Steal a car to get me to the super-awesome job I find.
C
all Samuel so he doesn’t worry.
Find a magical serum to cure shifter-dom, aka kill She-Devil.
Marry Jaxon and have a dozen of his monster bear-panther babies.
Live happily ever after in the woods with a bunch of gross boys who I’m pretty sure are making moonshine on the mountain behind my cabin.
Annalise giggled as she finished writing the last word of her list into her notebook with a flourish of her ballpoint pen. Some of these were jokes. For example, she didn’t really want a dozen babies. Four would be fine. And she probably wouldn’t do any grand theft auto. She had some money saved for an old beater car if she could get a good deal.
She’d always been a list maker, but over the past six months, she’d gotten overwhelmed and stopped doing the things that used to bring her joy. This list was a way to meet short-term goals one by one until she got to the big goal—happiness. She wanted that really bad, but this morning in the shower, as she’d watched that pitiful spider, she’d realized that happiness wasn’t just going to fall into her lap if she pouted long enough about her lousy lot in life. Happiness was something she was going to have to work to create.

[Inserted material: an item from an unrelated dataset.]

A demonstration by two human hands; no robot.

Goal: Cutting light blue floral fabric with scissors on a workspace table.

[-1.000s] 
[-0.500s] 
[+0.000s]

Movement out the front window caught her attention, and she stood in a rush to find Greyson walking past her cabin. Yes! Gripping her notebook to her ample teets, she made her way outside and called from the top step of her porch, “Hi Greyson!”
He ignored her like a champ.
“Lovely weather we’re having today, isn’t it?”
Her cave man grunted. Getting warmer.
“What are you up to today? Where are you headed?” she called louder as he strode toward the side of her house. Greyson turned like he was going to answer, and she poised to mark number five off the list. But instead of saying an actual word, he lifted his middle finger and glared at her instead, then disappeared around the corner. Lovely.